### Activity:
Please work out how many lines in the material contain "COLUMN" and give only that figure.

### Data:

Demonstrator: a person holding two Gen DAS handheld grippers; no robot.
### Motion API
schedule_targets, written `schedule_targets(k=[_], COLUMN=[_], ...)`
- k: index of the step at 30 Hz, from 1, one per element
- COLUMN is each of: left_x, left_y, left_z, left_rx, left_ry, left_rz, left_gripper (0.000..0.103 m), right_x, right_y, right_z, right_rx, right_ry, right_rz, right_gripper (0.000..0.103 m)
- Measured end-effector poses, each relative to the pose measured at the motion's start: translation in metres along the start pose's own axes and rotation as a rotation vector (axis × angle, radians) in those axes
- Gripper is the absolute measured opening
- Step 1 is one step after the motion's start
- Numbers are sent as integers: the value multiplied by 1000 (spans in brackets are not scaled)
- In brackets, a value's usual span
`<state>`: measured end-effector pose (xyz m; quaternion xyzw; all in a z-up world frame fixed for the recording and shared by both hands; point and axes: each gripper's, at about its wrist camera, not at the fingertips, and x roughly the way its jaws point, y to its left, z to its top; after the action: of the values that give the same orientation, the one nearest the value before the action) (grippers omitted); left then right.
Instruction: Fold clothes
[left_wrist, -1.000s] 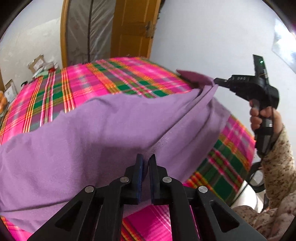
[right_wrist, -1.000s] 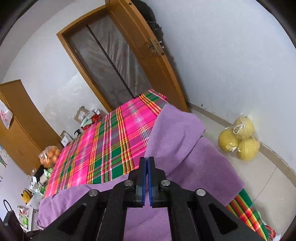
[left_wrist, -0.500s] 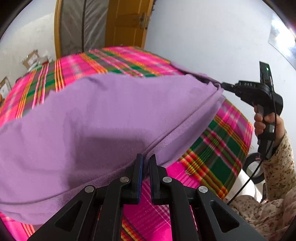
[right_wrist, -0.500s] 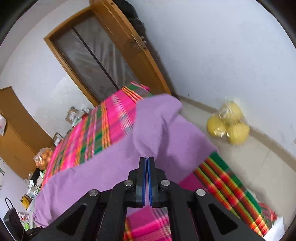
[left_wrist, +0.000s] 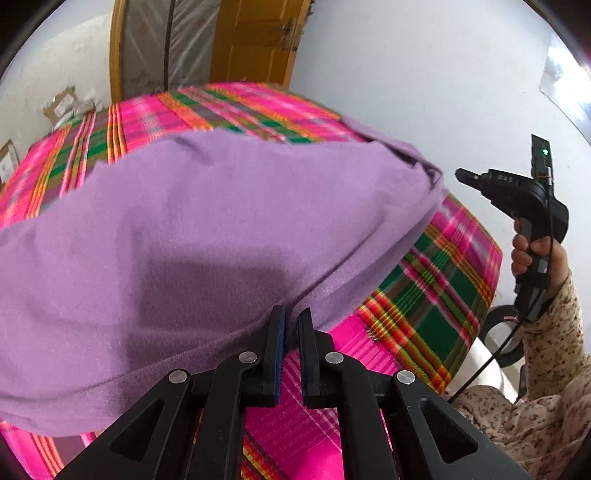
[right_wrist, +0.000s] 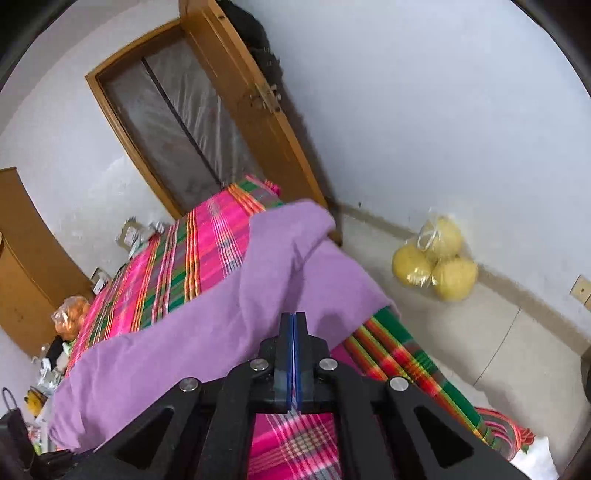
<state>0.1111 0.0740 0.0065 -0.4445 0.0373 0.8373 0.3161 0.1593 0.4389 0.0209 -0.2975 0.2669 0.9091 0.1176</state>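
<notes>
A purple cloth lies spread over a table covered in pink and green plaid. In the left wrist view my left gripper is at the near hem, shut on the purple cloth's edge. My right gripper, held by a hand, hovers just past the cloth's right corner without touching it. In the right wrist view my right gripper is shut with its pads pressed together and nothing between them. The purple cloth lies just beyond it, one end bunched up on the plaid table.
A bag of yellow fruit sits on the floor by the wall. A wooden door stands behind the table and a wooden cabinet to the left, with a bag of oranges near it. A tape roll hangs by the person's sleeve.
The cloth was stretched taut from the right gripper's tip. That corner has now dropped onto the table and the right gripper has drawn clear of it. The left gripper keeps its hold.
</notes>
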Motion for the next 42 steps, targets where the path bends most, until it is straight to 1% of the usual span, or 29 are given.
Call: schedule_targets(k=[3, 5, 6, 7, 8, 9, 11, 13, 17, 21, 22, 23, 24, 25, 26, 28, 31, 33, 36, 38, 40, 42], left_x=[0, 1, 1, 1, 1, 1, 1, 1, 1, 0, 0, 0, 0, -1, -1, -1, -1, -2, -2, -1, -1, 0], left_y=[1, 2, 2, 3, 3, 3, 3, 3, 2, 3, 3, 3, 3, 3, 3, 2, 1, 0, 0, 1, 0, 0], left_z=[1, 2, 2, 2, 2, 2, 1, 1, 1, 1, 1, 0, 1, 1, 0, 1, 0, -1, -1, -1, 1, 1], left_rx=[0, -1, -4, -8, -12, -13, -18, -22, -19, -26, -28, -31, -31, -30, -28, -25, -15, -14, -20, -23, -21, -20], left_ry=[4, 6, 6, 5, 5, 4, 1, 0, 3, 1, 1, 0, 0, 0, 0, 2, 3, 0, 1, 4, 11, 15], left_rz=[-2, -4, -6, -8, -10, -11, -14, -15, -11, -11, -13, -14, -14, -14, -13, -10, -5, -4, -6, -7, -4, 0], left_gripper=[6, 6, 6, 6, 6, 6, 7, 7, 7, 7, 7, 7, 7, 7, 7, 7, 7, 7, 7, 7, 7, 7], right_x=[4, 4, 8, 13, 17, 23, 34, 46, 70, 90, 93, 95, 94, 93, 89, 82, 71, 67, 60, 58, 55, 50], right_y=[0, 10, 17, 24, 32, 38, 49, 61, 80, 82, 80, 80, 75, 70, 65, 53, 33, 14, -20, -38, -49, -52], right_z=[0, 5, 8, 11, 13, 15, 17, 17, 15, 22, 24, 25, 29, 32, 36, 43, 52, 56, 55, 53, 49, 49], right_rx=[-14, -46, -78, -109, -141, -171, -229, -296, -459, -504, -500, -492, -460, -429, -387, -303, -215, -111, 25, 80, 107, 108], right_ry=[10, -14, -9, -4, 1, 10, 28, 42, 45, 109, 117, 122, 117, 111, 99, 74, 38, 33, 17, 16, 29, 14], right_rz=[4, 20, 13, 6, -1, -8, -21, -65, -219, -280, -288, -287, -273, -258, -237, -194, -172, -153, -192, -184, -142, -115], right_gripper=[2, 3, 10, 15, 24, 31, 33, 34, 35, 35, 35, 33, 20, 12, 7, 7, 6, 6, 6, 6, 6, 7])
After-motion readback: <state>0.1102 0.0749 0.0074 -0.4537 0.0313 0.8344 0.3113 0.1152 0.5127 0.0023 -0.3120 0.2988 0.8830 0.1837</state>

### Worked solution:
2